PROBLEM TO WORK ON — Nothing but the lines from the one containing "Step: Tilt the" to the end of the records that follow should be transcribed, each exactly, with the pictures left out.

SUPPLIED INFORMATION —
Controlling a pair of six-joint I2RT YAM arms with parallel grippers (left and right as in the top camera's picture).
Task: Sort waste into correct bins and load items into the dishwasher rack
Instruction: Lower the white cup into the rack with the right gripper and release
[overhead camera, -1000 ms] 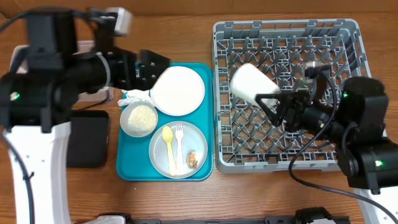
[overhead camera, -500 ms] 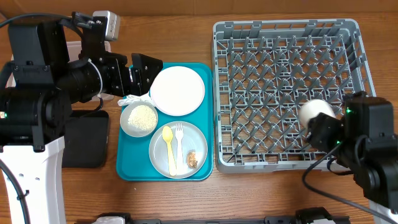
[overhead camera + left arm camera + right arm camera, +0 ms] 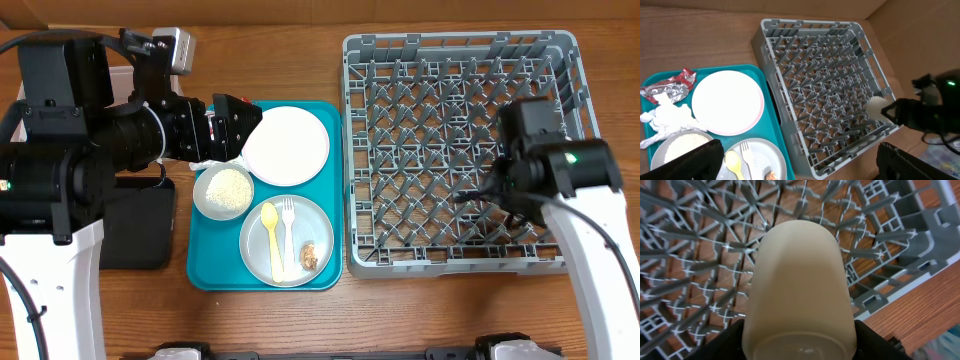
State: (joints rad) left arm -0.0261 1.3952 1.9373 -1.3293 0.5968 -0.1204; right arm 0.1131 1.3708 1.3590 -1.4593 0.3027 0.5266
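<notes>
While the right tool (image 3: pixel 800 347) clamps the small white cup (image 3: pixel 799 280) over the dishwasher rack (image 3: pixel 920 255) at frame right, rack-loading is in hand. Next it likely needs lowering and release. The left tool (image 3: pixel 797 150) is apart.

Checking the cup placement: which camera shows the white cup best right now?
The right wrist view: the cup fills the frame, held over the rack by the right gripper. The left wrist view shows it only small and distant; overhead, the right arm hides it.
</notes>
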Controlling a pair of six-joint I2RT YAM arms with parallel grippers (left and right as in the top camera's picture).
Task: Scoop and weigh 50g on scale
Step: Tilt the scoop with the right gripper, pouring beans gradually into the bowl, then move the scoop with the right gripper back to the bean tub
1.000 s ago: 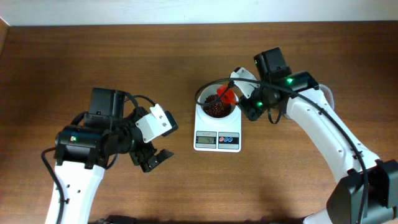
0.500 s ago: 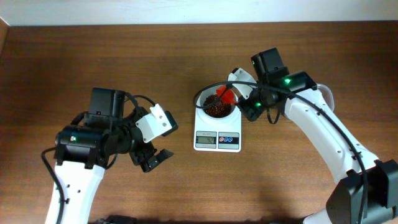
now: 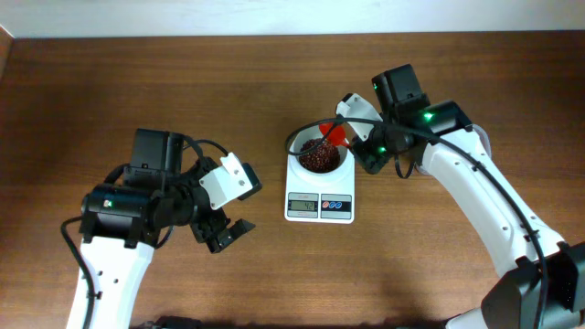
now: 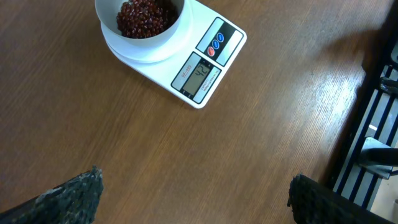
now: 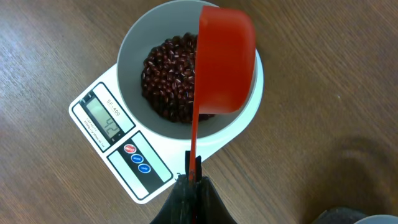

REPLY TO THE EXERCISE —
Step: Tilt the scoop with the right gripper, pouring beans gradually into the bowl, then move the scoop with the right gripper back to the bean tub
1.000 s ago: 
0.500 s ago: 
now: 
now: 
now: 

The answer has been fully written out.